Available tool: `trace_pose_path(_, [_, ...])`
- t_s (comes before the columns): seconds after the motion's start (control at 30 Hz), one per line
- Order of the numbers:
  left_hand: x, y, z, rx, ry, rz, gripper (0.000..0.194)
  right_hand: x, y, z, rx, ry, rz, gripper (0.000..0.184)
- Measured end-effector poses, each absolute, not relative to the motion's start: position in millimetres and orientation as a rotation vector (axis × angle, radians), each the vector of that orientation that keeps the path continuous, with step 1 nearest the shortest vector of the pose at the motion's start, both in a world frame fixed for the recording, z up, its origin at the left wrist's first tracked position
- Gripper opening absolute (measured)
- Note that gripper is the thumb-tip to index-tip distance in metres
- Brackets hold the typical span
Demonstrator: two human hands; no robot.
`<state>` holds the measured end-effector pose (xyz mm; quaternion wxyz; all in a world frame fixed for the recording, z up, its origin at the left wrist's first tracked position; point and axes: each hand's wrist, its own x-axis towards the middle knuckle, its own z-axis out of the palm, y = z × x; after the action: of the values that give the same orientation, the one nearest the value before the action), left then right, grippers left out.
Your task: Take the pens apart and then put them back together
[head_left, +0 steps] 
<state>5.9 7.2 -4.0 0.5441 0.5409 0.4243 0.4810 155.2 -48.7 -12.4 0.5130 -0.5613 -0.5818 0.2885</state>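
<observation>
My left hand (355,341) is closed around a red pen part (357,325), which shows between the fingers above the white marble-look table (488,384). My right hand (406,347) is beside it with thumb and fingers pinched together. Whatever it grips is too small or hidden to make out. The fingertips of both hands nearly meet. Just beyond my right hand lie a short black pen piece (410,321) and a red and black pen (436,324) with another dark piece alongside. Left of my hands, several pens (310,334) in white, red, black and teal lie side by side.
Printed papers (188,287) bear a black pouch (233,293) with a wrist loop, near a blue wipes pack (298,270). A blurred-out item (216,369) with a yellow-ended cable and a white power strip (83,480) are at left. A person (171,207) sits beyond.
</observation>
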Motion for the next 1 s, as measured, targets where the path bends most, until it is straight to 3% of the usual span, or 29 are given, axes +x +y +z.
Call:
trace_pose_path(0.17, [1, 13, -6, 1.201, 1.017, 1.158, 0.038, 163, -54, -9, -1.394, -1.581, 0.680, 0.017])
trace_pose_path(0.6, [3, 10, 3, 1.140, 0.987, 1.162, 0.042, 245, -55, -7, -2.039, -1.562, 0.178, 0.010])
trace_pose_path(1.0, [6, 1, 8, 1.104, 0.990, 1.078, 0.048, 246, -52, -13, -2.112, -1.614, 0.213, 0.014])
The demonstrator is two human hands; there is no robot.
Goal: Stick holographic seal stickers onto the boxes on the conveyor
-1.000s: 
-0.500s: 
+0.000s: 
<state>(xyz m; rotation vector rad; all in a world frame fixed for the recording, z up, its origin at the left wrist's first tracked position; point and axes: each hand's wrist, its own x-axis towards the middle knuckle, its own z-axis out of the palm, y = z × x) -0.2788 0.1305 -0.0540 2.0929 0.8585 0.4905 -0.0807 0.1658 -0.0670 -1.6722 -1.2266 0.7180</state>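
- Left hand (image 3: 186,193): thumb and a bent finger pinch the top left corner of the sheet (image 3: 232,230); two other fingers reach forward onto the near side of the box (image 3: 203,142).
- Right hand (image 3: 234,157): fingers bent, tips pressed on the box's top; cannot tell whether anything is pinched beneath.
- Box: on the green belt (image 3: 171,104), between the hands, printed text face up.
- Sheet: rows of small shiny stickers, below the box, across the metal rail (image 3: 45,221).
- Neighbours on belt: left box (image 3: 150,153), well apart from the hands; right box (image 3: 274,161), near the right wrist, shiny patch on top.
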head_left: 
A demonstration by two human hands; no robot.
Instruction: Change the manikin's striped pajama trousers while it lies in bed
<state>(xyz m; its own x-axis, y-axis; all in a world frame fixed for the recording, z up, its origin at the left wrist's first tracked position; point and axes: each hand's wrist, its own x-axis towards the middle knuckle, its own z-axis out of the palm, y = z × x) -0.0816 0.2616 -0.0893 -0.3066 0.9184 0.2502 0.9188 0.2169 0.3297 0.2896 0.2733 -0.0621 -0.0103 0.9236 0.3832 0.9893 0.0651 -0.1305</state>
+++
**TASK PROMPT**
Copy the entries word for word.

**RESULT OF THIS TASK**
Available tool: `trace_pose_path(_, [_, ...])`
- t_s (comes before the columns): seconds after the motion's start (control at 30 Hz), one per line
- Order of the numbers:
  left_hand: x, y, z, rx, ry, rz, gripper (0.000..0.194)
  right_hand: x, y, z, rx, ry, rz, gripper (0.000..0.184)
- Measured end-effector poses, each absolute, not relative to the motion's start: position in millimetres and orientation as a rotation vector (axis × angle, radians), each the vector of that orientation that keeps the path continuous, with step 1 nearest the shortest vector of the pose at the motion's start, both in a world frame fixed for the recording, z up, its origin at the left wrist's first tracked position
- Gripper opening absolute (measured)
- Note that gripper is the thumb-tip to index-tip distance in metres
- Brackets hold the typical span
Demonstrator: two human hands; no robot.
`<state>` holds the measured end-effector pose (xyz mm; quaternion wxyz; all in a world frame fixed for the recording, z up, its origin at the left wrist's first tracked position; point and axes: each hand's wrist, its own x-axis towards the middle knuckle, its own z-axis out of the palm, y = z × x; after the action: of the values that give the same orientation, the one nearest the value before the action), left then right, grippers left out.
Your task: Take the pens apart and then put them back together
[head_left, +0 steps] 
<state>5.9 7.2 -4.0 0.5441 0.5409 0.4243 0.4810 155.2 -48.7 -12.4 0.5130 -0.5613 -0.5818 0.2885</state>
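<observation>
My left hand (355,341) is closed around a red pen part (357,325), which shows between the fingers above the white marble-look table (488,384). My right hand (406,347) is beside it with thumb and fingers pinched together. Whatever it grips is too small or hidden to make out. The fingertips of both hands nearly meet. Just beyond my right hand lie a short black pen piece (410,321) and a red and black pen (436,324) with another dark piece alongside. Left of my hands, several pens (310,334) in white, red, black and teal lie side by side.
Printed papers (188,287) bear a black pouch (233,293) with a wrist loop, near a blue wipes pack (298,270). A blurred-out item (216,369) with a yellow-ended cable and a white power strip (83,480) are at left. A person (171,207) sits beyond.
</observation>
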Motion for the next 1 s, as measured, targets where the path bends most, until it is straight to 3% of the usual span, or 29 are given, axes +x +y +z.
Call:
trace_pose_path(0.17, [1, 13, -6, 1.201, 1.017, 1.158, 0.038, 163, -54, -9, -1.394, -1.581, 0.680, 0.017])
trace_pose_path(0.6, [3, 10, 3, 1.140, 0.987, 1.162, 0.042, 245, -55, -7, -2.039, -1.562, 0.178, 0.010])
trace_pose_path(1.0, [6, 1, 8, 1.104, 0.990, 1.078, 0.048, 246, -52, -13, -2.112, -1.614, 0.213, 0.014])
The demonstrator is two human hands; there is no robot.
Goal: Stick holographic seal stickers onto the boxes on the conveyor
-1.000s: 
-0.500s: 
+0.000s: 
<state>(xyz m; rotation vector rad; all in a world frame fixed for the recording, z up, its origin at the left wrist's first tracked position; point and axes: each hand's wrist, its own x-axis towards the middle knuckle, its own z-axis out of the palm, y = z × x) -0.2788 0.1305 -0.0540 2.0929 0.8585 0.4905 -0.0807 0.1658 -0.0670 -1.6722 -1.2266 0.7180</state>
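- Left hand (image 3: 186,193): thumb and a bent finger pinch the top left corner of the sheet (image 3: 232,230); two other fingers reach forward onto the near side of the box (image 3: 203,142).
- Right hand (image 3: 234,157): fingers bent, tips pressed on the box's top; cannot tell whether anything is pinched beneath.
- Box: on the green belt (image 3: 171,104), between the hands, printed text face up.
- Sheet: rows of small shiny stickers, below the box, across the metal rail (image 3: 45,221).
- Neighbours on belt: left box (image 3: 150,153), well apart from the hands; right box (image 3: 274,161), near the right wrist, shiny patch on top.
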head_left: 
A demonstration by two human hands; no robot.
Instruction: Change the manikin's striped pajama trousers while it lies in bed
<state>(xyz m; its own x-axis, y-axis; all in a world frame fixed for the recording, z up, its origin at the left wrist's first tracked position; point and axes: each hand's wrist, its own x-axis towards the middle knuckle, its own z-axis out of the palm, y = z × x) -0.0816 0.2616 -0.0893 -0.3066 0.9184 0.2502 0.9188 0.2169 0.3297 0.2896 0.2733 -0.0621 -0.0103 0.9236 0.3832 0.9893 0.0651 -0.1305</state>

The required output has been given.